Example glossy metal configuration

Parameter optionality Description
ColorFactor Mandatory Red, HEX: FF2C00
NormalScale Mandatory 1
MetallicFactor Mandatory 0.55
RoughnessFactor Mandatory 0.05
TransparencyMode Mandatory Opaque

Metallic Red Car

TilingTexture Propertyset covers

Intro to TilingTexture propertyset

Tiling Texture propertyset is used when the textures are wrapped around the 3d mesh for the purpose of defining how the textures connect with each other ('tile'). In ideal case, the textures are formed in a way that when they tile, they form continuity without a visible seam. Additionally, these parameters help define how the 3D renderer should calculate the contents of a texel in various scenarios. This is essential when zooming in and zooming out of the 3D object in order to show the pixels correctly on the screen.

Note that this configuration is not mandatory for materials where no Textures are used.

Wrapping Modes

These options affect how textures are wrapped in horizontally (wrapS parameter corresponding to U in UV mapping) or vertically (wrapT parameter to V in UV mapping).

Choices: RepeatWrapping, ClampToEdgeWrapping and MirroredRepeatWrapping

These define the texture's wrapS and wrapT properties, which define horizontal and vertical texture wrapping.

  • RepeatWrapping the texture will simply repeat to infinity. This is the default.
  • ClampToEdgeWrapping the last pixel of the texture stretches to the edge of the mesh.
  • MirroredRepeatWrapping causes the texture to repeats to infinity, mirroring on each repeat.

Magnification Filters (MagFilter)

Choices: NearestFilter, LinearFilter

For use with a texture's MagFilter property, these define the texture magnification function to be used when the pixel being textured maps to an area less than or equal to one texture element (texel).

  • NearestFilter returns the value of the texture element that is nearest (in Manhattan distance) to the specified texture coordinates.
  • LinearFilter is the default and returns the weighted average of the four texture elements that are closest to the specified texture coordinates, and can include items wrapped or repeated from other parts of a texture, depending on the values of wrapS and wrapT, and on the exact mapping.

Minification Filters (MinFilter)

Choices: NearestFilter, NearestMipmapNearestFilter, NearestMipmapLinearFilter, LinearFilter, LinearMipmapNearestFilter and LinearMipmapLinearFilter

For use with a texture's MinFilter property, these define the texture minifying function that is used whenever the pixel being textured maps to an area greater than one texture element (texel).

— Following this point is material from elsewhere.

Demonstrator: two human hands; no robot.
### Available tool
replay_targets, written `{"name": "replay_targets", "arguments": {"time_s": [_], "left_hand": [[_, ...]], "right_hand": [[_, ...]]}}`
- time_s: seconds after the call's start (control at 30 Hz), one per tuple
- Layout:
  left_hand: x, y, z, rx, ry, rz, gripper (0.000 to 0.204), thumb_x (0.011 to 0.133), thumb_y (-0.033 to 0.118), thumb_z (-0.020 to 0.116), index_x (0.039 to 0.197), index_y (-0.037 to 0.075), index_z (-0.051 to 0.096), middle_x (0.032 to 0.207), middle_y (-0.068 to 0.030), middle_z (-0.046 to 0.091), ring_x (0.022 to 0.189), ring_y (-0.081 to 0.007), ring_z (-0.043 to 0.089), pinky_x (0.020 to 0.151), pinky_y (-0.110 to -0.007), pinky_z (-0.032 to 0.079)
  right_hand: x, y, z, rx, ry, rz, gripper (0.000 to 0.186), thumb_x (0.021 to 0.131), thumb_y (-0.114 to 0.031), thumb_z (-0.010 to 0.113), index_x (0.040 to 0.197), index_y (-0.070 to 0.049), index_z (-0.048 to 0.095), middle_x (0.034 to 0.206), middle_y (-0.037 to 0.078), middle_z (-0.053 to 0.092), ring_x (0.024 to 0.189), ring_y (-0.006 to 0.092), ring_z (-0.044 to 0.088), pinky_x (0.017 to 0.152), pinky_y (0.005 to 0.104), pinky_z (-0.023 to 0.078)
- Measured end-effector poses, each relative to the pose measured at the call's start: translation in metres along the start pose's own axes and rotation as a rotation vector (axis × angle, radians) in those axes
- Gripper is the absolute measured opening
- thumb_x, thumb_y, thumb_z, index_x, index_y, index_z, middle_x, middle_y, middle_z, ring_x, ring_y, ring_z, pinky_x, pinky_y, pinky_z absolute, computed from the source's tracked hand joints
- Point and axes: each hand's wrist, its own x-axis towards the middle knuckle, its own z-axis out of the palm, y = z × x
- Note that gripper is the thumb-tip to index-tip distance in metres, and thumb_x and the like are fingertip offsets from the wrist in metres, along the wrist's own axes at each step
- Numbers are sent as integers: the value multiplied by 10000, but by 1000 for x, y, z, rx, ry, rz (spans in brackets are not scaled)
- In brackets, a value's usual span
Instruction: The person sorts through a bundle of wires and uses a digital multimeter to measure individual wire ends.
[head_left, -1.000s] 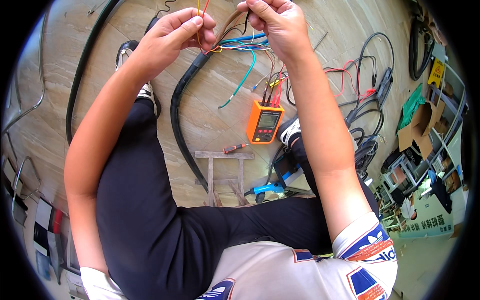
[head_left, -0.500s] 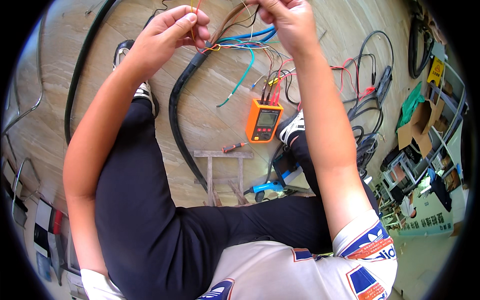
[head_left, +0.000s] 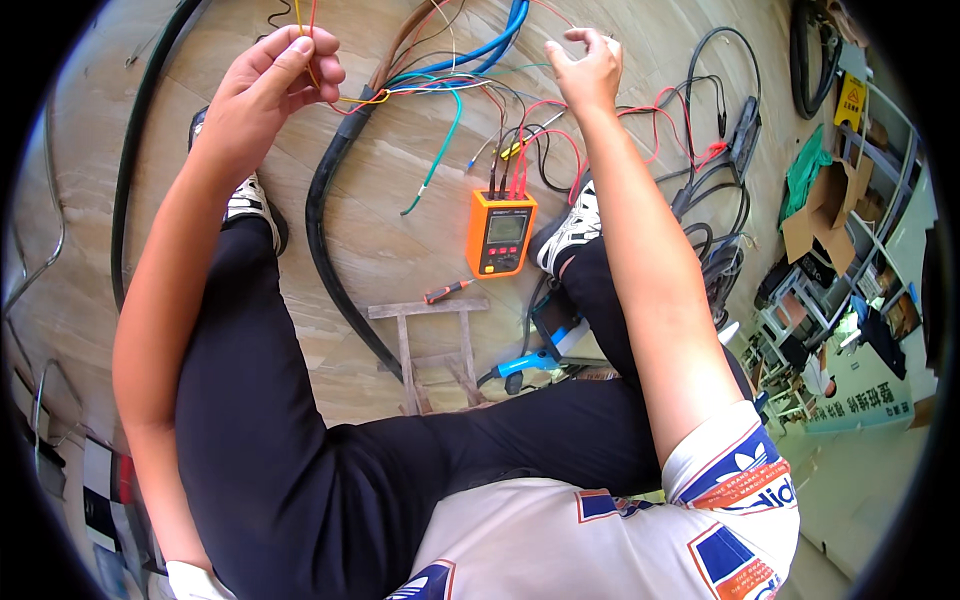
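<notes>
Yellow and red wires (head_left: 299, 14) are pinched between the thumb and fingers of my left hand (head_left: 270, 85) at the upper left. They come out of the stripped end of a thick black cable (head_left: 318, 205), along with brown wire (head_left: 408, 38), blue wires (head_left: 505, 38) and a teal-green wire (head_left: 451, 145). My right hand (head_left: 588, 75) is raised at the upper right, thumb and fingers apart, with thin wires passing near its fingertips. Below the wires stands an orange handheld meter (head_left: 503, 232) with a grey screen, red and dark leads plugged into its top.
A small screwdriver (head_left: 446, 291) lies beside a wooden stool (head_left: 428, 309). Close to my legs is a blue-handled tool (head_left: 527, 366). Red and black leads (head_left: 690, 130) spread across the floor at right, near a cardboard box (head_left: 826, 210) and a yellow floor sign (head_left: 850, 100).
My hands have moved farther apart. The right hand has come down from the brown and thin wires, and its fingers have parted. The left keeps its pinch. The view has shifted slightly.
</notes>
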Motion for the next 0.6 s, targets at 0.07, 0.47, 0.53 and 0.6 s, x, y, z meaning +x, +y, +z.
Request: {"name": "replay_targets", "arguments": {"time_s": [0.07, 0.47, 0.53, 0.6], "left_hand": [[0, -1, -2, -1, -6, -1, 252, 1022, 231, 420, 1098, 53, 581, 916, -18, 622, 838, -104, 600, 836, -279, 491], [0, 3, 2, 14, 16, -5, 243, 1016, 234, 436, 1108, 48, 561, 909, -25, 601, 838, -126, 576, 830, -298, 459], [1, 4, 3, 9, 6, 3, 245, 1017, 233, 434, 1111, 45, 559, 914, -26, 602, 841, -126, 576, 830, -296, 459], [-3, 4, 2, 13, 6, 3, 246, 1017, 230, 432, 1113, 42, 557, 913, -25, 601, 843, -126, 576, 830, -294, 460]], "right_hand": [[0, -6, -11, 199, -355, 135, 284, 747, -307, 722, 880, -59, 680, 861, 130, 658, 856, 229, 629, 777, 368, 500], [-39, 10, 23, -68, -808, -19, 285, 785, -232, 698, 1006, -52, 694, 969, 182, 687, 943, 343, 649, 851, 423, 509], [-28, 16, 21, 3, -865, 6, 275, 830, -255, 662, 996, -38, 693, 899, 162, 693, 889, 305, 663, 795, 409, 516], [-7, 12, 11, 149, -893, -5, 287, 852, -283, 646, 976, -28, 694, 816, 135, 694, 798, 257, 675, 722, 384, 526]]}}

In addition to NearestFilter and LinearFilter, the following four functions can be used for minification:

  • NearestMipmapNearestFilter chooses the mipmap that most closely matches the size of the pixel being textured and uses the NearestFilter criterion (the texel nearest to the center of the pixel) to produce a texture value.
  • NearestMipmapLinearFilter chooses the two mipmaps that most closely match the size of the pixel being textured and uses the NearestFilter criterion to produce a texture value from each mipmap. The final texture value is a weighted average of those two values.
  • LinearMipmapNearestFilter chooses the mipmap that most closely matches the size of the pixel being textured and uses the LinearFilter criterion (a weighted average of the four texels that are closest to the center of the pixel) to produce a texture value.
  • LinearMipmapLinearFilter is the default and chooses the two mipmaps that most closely match the size of the pixel being textured and uses the LinearFilter criterion to produce a texture value from each mipmap. The final texture value is a weighted average of those two values.